Il Senegal, come altri Paesi africani, sta cercando di rispettare le promesse fatte durante le recenti conferenze dell’Onu sul cambiamento climatico tenutesi a Parigi e Marrakech. «I progetti Ten Marine e Senergy rimpiazzeranno in modo diretto gli impianti a petrolio con quelli a energia solare – spiega il sito d’informazione sull’economia africana, Agence Ecofin –. Saranno in grado di fornire elettricità a basso costo a oltre 220mila persone ogni anno riducendo le emissioni di gas annuali di oltre 33,290 tonnellate di CO2». Ci si riferisce spesso all’Africa come il "continente del sole".


Secondo gli analisti sono infatti «più di 600mila le famiglie che usano i pannelli solari per produrre energia». Nel 2017, invece, tale cifra aumenterà tra il 60 e 100%. La compagnia keniota M-Kopa è un leader indiscusso nel settore dell’energia solare in Africa orientale. Di base a Nairobi, ma con altre operazioni in Uganda e Tanzania, dal 2011 ha installato nel Paese oltre 400mila impianti, grandi e piccoli, con un interesse particolare per gli abitanti che abitano nei villaggi più isolati. L’anno prossimo il numero di installazioni dovrebbe raggiungere le 200mila unità. «La nostra società ha fatto un profitto di circa 15milioni di dollari nel 2014 – ha detto all’agenzia americana, Bloomberg, Nick Hughes, fondatore di M-Kopa ed ex impiegato della Vodafone –. Ci stiamo espandendo in maniera molto rapida e contiamo di avere un profitto di almeno 60milioni di dollari quest’anno». Sono circa 600 i nuovi clienti che ogni giorno comprano i pannelli solari di M-Kopa per ricaricare la batteria dei telefonini o illuminare la casa e il proprio negozio. Presto si aggiungerà la possibilità di far funzionare il televisore.

Altre compagnie stanno però investendo nello stesso settore: Off Grid Electric, Bboxx e Azuri Technologies, tutte fiduciose di raddoppiare il numero dei propri clienti nell’arco di un anno. Nonostante le varie iniziative legate all’uso di energie rinnovabili, c’è chi pensa che il Kenya debba comunque affrettarsi nell’utilizzare al massimo la sua energia solare. Vaste parti del Paese come le regioni di Kilifi, Tana River, Garissa, Narok, Meru, sono «vittime di una sistematica e allarmante deforestazione e desertificazione a causa del cambiamento climatico e delle abitudini dell’essere umano», spiega Daniel Kapsoot nelle pagine del quotidiano kenyano, The Standard. Come ricorda il Segretario generale uscente delle Nazioni Unite, Ban Ki-moon: «In Africa si trovano 36 dei 50 paesi più affetti dal cambiamento climatico».

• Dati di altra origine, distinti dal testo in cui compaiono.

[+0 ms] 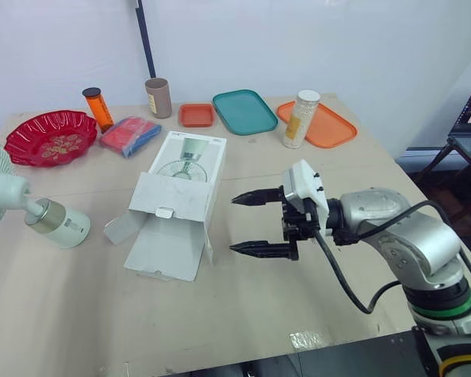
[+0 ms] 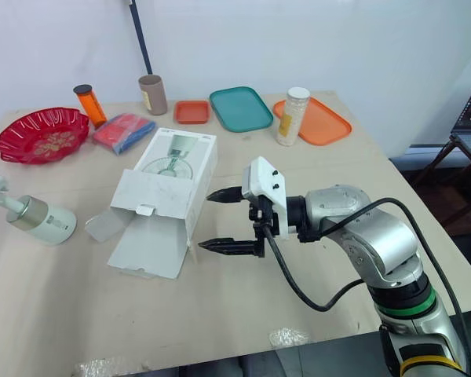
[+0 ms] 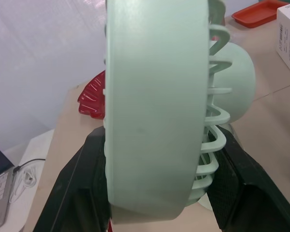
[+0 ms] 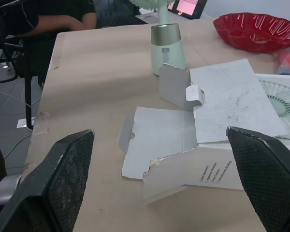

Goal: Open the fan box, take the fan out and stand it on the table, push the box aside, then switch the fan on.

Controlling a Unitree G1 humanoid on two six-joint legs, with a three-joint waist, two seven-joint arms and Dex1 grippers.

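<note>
The white fan box (image 1: 177,204) lies open in the middle of the table, its flaps spread toward the front edge. The pale green fan (image 1: 59,222) is out of the box at the far left, leaning left, with its base (image 2: 47,222) low by the tabletop. In the left wrist view my left gripper (image 3: 157,193) is shut on the fan's round head (image 3: 154,96), one black finger (image 3: 82,193) on each side. My right gripper (image 1: 255,224) hovers open just right of the box, its fingers pointing at the box's side (image 4: 217,164) with nothing between them.
Along the back stand a red bowl (image 1: 51,137), an orange bottle (image 1: 98,108), a blue and red packet (image 1: 130,135), a brown cup (image 1: 158,97), a small orange tray (image 1: 196,115), a teal tray (image 1: 245,111) and an orange tray (image 1: 330,126) with a white bottle (image 1: 301,118). A person (image 4: 43,19) sits beyond the table's left end.
</note>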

In Nigeria è stata infatti lanciata il mese scorso l’Associazione nigeriana per l’energia rinnovabile (Rean). All’evento, avvenuto durante l’annuale Conferenza dell’industria energetica africana, i partecipanti si sono dati l’obiettivo di «contribuire con il 40% del settore energetico nazionale investendo soprattutto nell’energia solare, idroelettrica, eolica e della biomassa». Sempre più Paesi africani stanno inoltre investendo negli escrementi umani per creare energia. «Stiamo usando i liquami delle fogne per produrre fertilizzanti, biocarburanti e biodiesel – assicura alla stampa Fredrik Sunesson della società Slamson Ghana Ltd., di base nella capitale commerciale ghanese, Accra –. In Ghana si stanno infatti costruendo metodi all’avanguardia, molto migliori di quelli occidentali, per sfruttare nel miglior modo gli escrementi dei propri abitanti e, nello stesso tempo, fornirgli energia».